/EET

Automatic testing tools with a general test oracle for detecting crashes and logic bugs in database systems

Primary LanguageC++GNU General Public License v3.0GPL-3.0

🌟EET🌟

available functional reproduced

Description

EET is an automatic testing tool for detecting crashes and logic bugs in database systems. It integrates a general and highly-effective test oracle, Equivalent Expression Transformation, which can operate on arbitrary SQL queries to validate their execution. EET has successfully found many long-latent crashes and logic bugs, which cause database system to produce incorrect results for given SQL queries. EET was implemented on the top of SQLsmith.

Publication

The paper based on this tool has been accepted by OSDI 2024.

@inproceedings{jiang:eet,
  title        = {{Detecting Logic Bugs in Database Engines via Equivalent Expression Transformation}},
  author       = {Zu-Ming Jiang and Zhendong Su},
  booktitle    = {Proceedings of the 18th USENIX Symposium on Operating Systems Design and Implementation (OSDI)},
  year         = {2024},
}

Supported Database Systems and Found Bugs

✅ MySQL (16 bugs listed in here)

✅ PostgreSQL (9 bugs listed in here)

✅ SQLite (10 bugs listed in here)

✅ ClickHouse (21 bugs listed in here)

✅ TiDB (10 bugs listed in here)

Evaluation or Quick Start

We provide scripts to quickly set up the necessary environments in docker and test specific database systems using EET. We recommend you to follow the instructions in the scripts to evaluate EET or familiarize yourself with EET. For artifact evaluation, we recommend to test the specified versions of database systems, where the bugs found by EET had not been fixed yet.

Artifact Evaluation

For artifact evaluation, we provide scripts to automatically test specified versions (the version evaluated in the paper) of the supported database systems. You can use these scripts to fairly evaluate the effectiveness of EET on finding database bugs. We expect that EET can quickly find bugs in each database systems.

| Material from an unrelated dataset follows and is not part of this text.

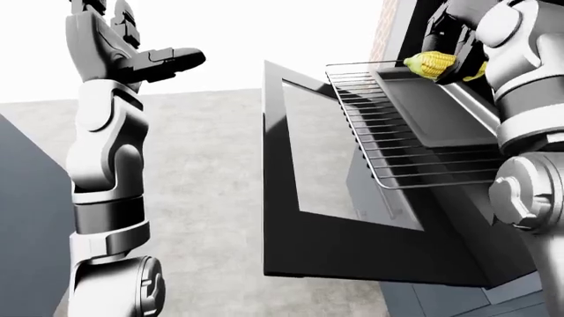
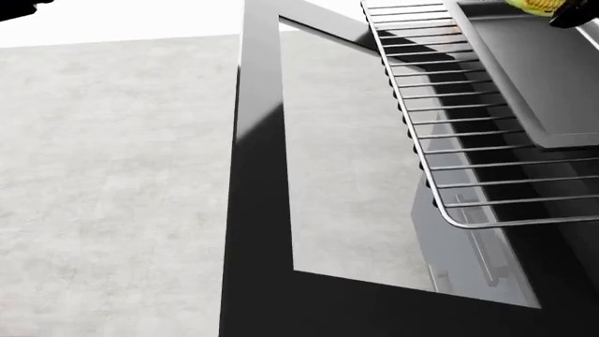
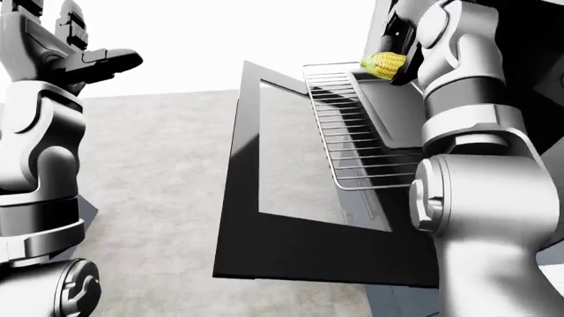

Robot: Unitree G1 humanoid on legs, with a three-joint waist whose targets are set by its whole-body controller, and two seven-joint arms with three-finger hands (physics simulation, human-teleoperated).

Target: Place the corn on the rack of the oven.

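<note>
A yellow corn cob point(image 1: 432, 64) is held in my right hand point(image 1: 454, 49), whose dark fingers close round it, high at the right of the left-eye view. It hangs just above the dark baking tray point(image 1: 423, 112) that lies on the pulled-out wire oven rack point(image 1: 388, 145). The head view catches only a sliver of the corn point(image 2: 536, 6) at its top edge, over the tray point(image 2: 543, 77) and rack point(image 2: 449, 140). My left hand point(image 1: 163, 61) is raised at the upper left, fingers spread, holding nothing.
The oven door point(image 1: 291, 191) hangs open and down, its glass window showing the grey floor point(image 1: 203, 172). A dark cabinet side point(image 1: 26, 224) stands at the left edge. The oven body point(image 1: 414, 26) rises at the top right.
</note>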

Notice: When EET found a bug in the tested database system, it stopped testing and record the bug-triggering queries. Then, we reported the bug to developers and applied their fixes. In this way, we could avoid the case that EET produce a lot of redundant queries triggering the same bug.

Because EET randomly generates SQL queries, the queries generated in reviewers' artifact evaluation could be different from the queries we generated in our evaluation. To help reviewers accurately check the reproducibilty of EET, we provide two google sheets: EET-Bug-Features to validate Table 4 in our paper and EET-Bug-Latency to validate Table 6 in our paper.

Testing latest versions of database systems

We provide scripts for automatically set up testing for latest versions of the supported database systems. EET has extensively tested these systems, and most of the bugs it found has been fixed in their latest versions.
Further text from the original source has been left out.